### WORK TASK
Please report each line in the material below that includes "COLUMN".
THE DATA: Begin
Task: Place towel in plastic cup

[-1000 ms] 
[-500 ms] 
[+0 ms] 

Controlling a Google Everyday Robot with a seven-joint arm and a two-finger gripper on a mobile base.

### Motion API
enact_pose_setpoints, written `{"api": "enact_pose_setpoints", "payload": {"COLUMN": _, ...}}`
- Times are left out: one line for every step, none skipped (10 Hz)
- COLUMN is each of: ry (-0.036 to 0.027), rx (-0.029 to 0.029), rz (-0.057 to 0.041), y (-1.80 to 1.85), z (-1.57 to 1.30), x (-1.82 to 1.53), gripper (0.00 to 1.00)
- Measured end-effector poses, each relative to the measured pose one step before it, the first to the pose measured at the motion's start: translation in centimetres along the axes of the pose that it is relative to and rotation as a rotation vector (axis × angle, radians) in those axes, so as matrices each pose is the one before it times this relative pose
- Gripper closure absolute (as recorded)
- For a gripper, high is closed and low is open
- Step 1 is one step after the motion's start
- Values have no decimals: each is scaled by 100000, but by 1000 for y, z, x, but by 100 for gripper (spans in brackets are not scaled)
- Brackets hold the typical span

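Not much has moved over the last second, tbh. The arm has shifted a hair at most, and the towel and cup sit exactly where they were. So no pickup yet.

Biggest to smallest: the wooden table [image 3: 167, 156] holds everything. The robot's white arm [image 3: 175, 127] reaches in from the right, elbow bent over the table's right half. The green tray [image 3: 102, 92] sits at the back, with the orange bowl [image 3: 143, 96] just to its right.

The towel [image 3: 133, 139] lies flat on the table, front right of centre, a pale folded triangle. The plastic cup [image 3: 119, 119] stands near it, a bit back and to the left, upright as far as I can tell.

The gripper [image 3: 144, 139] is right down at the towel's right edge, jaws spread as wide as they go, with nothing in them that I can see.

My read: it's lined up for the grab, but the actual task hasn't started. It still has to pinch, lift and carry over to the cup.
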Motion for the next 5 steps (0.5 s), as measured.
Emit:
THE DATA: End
### RESULT BELOW
enact_pose_setpoints, written `{"api": "enact_pose_setpoints", "payload": {"COLUMN": _, ...}}`
- COLUMN is each of: ry (-0.036 to 0.027), rx (-0.029 to 0.029), rz (-0.057 to 0.041), y (-1.80 to 1.85), z (-1.57 to 1.30), x (-1.82 to 1.53), gripper (0.00 to 1.00)

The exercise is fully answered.